**ASSIGNMENT:**
Return exactly, with nothing added, the lines from the one that contains "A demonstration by" through the end of the listing below, pictures excluded.

INFORMATION SHOWN below:

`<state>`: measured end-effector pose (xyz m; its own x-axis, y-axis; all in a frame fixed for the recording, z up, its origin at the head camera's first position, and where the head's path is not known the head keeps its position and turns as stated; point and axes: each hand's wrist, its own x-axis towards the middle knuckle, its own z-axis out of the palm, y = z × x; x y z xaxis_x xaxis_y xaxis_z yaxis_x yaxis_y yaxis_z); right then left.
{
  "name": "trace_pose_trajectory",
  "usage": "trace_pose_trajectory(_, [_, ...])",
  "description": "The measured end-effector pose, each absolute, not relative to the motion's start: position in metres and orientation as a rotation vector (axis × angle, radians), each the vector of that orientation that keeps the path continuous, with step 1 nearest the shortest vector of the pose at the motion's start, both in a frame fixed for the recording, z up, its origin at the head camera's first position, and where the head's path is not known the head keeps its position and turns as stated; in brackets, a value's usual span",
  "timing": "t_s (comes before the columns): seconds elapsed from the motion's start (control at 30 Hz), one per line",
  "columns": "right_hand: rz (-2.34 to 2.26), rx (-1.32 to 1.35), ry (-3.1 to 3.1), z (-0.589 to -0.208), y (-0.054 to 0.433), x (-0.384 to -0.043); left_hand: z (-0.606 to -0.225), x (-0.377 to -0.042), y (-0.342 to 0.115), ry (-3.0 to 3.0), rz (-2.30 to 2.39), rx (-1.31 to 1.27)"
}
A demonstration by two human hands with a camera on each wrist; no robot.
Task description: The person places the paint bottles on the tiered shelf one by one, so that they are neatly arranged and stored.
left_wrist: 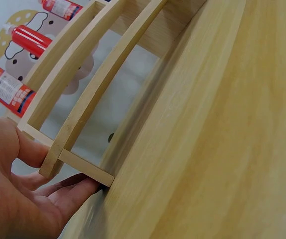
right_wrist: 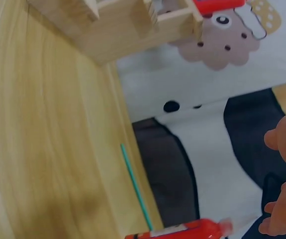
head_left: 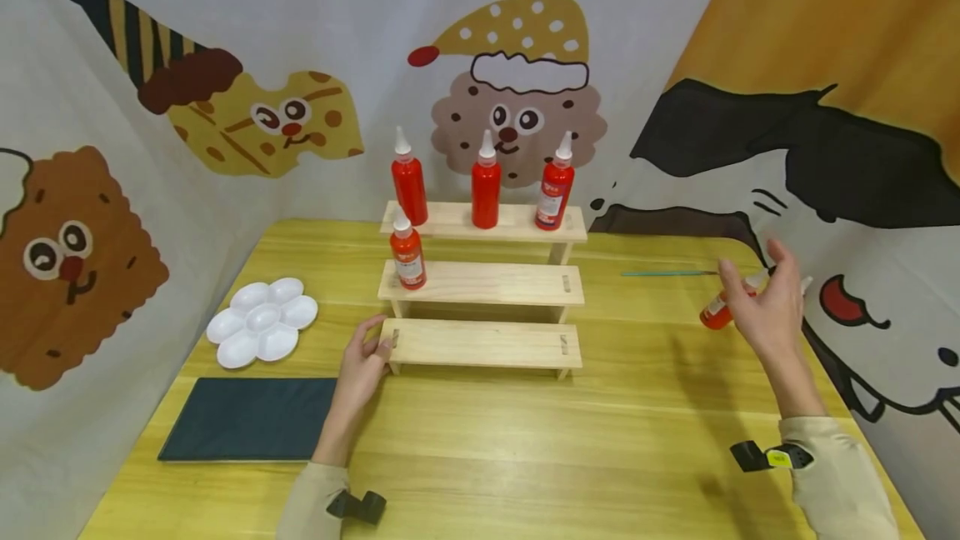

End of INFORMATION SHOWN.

**ANSWER SECTION:**
A demonstration by two human hands with a camera on each wrist; no robot.
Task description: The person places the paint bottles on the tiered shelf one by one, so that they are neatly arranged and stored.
left_wrist: 
right_wrist: 
head_left: 

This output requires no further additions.